Everything UK employers need to know about obtaining a sponsor licence, assigning Certificates of Sponsorship, and meeting your ongoing compliance duties.
From 8 April 2026, sponsors must meet salary thresholds in every individual pay period. Annual salary averaging is no longer acceptable. Review all sponsored workers' pay structures immediately.
To sponsor overseas workers on the Skilled Worker route, your organisation must hold a valid Skilled Worker sponsor licence issued by the Home Office. Without this, you cannot legally hire someone on a Skilled Worker visa.
To be eligible for a licence, your organisation must:
| Role | Responsibilities | Notes |
|---|---|---|
| Authorising Officer (AO) | Overall responsibility for the licence. Signs the licence application. | Must be a senior member of staff or a director. Cannot be the same person as Level 1 User. |
| Key Contact | Main point of contact with the Home Office | Can be the same person as the AO |
| Level 1 User | Day-to-day management of the Sponsor Management System (SMS) | Can assign CoS, update records, report changes. At least one must be a settled worker. |
| Level 2 User (optional) | Limited SMS access — typically line managers | Optional — can be overseas nationals |
Apply online via the Home Office's Sponsor Management System (SMS). You will need to provide supporting documents including evidence of your business activities, HR systems and key personnel. As of 2026, the application fee is £536 for small/charitable sponsors and £1,476 for medium/large sponsors. Licences are typically granted within 8 weeks (or 2 weeks with priority).
Once licensed, you assign a Certificate of Sponsorship (CoS) to each worker you wish to sponsor. A CoS is a digital record — it has a unique reference number but is not a physical certificate.
| Type | Used for | Validity |
|---|---|---|
| Defined CoS | Applicants applying from outside the UK, or switching from most UK visa routes | Must be used within 3 months of assignment |
| Undefined CoS | Applicants already in the UK on a Skilled Worker visa (extension or same-employer switch) | Assigned from your annual allocation |
Errors on a CoS can lead to visa refusals. Double-check all details — especially SOC code, salary and start date — before assigning.
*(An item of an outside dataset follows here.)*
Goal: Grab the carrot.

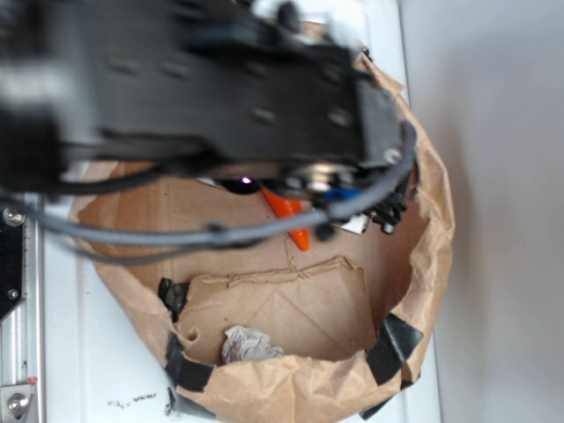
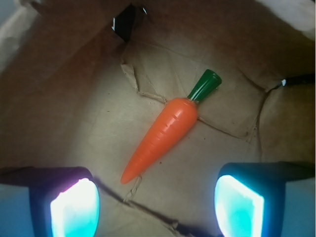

Meeting salary requirements is one of your most critical compliance duties. From 8 April 2026, the rules became more stringent:
| Threshold | Requirement |
|---|---|
| Standard going rate | Must meet or exceed the going rate for the worker's SOC code |
| Standard minimum | £41,700/yr — must be met in every pay period from April 2026 |
| Discount route minimum | £33,400/yr — only if worker qualifies for a tradeable route |
| Absolute salary floor | £25,000/yr — no exceptions |
You must pay the ISC when assigning a CoS. It is charged per year per worker:
| Organisation type | ISC per year per worker |
|---|---|
| Medium / Large employers | £1,320 (increased December 2025) |
| Small employers & charities | £660 |
For a worker sponsored for 5 years, a large employer pays £6,600 in ISC alone.
Holding a sponsor licence comes with significant ongoing obligations. Failure to comply can result in your licence being suspended, downgraded or revoked.
The Home Office can conduct unannounced compliance visits at any time. You must be able to produce all required documentation on demand. Ensure your records are always up to date and accessible.
| Cost | Amount (2026) | Paid by |
|---|---|---|
| Sponsor licence application (medium/large) | £1,476 | Employer |
| Sponsor licence application (small) | £536 | Employer |
| Certificate of Sponsorship fee | £239 | Employer |
| Immigration Skills Charge (medium/large, per year) | £1,320 | Employer (cannot pass to worker) |
| Immigration Skills Charge (small/charitable, per year) | £660 | Employer |
| Visa application fee (worker, from outside UK, up to 3 years) | £719 | Employer or worker |
| Immigration Health Surcharge (per year) | £1,035 | Employer or worker |
Always verify current fees on GOV.UK. Note: employers cannot pass the ISC or CoS fee to workers.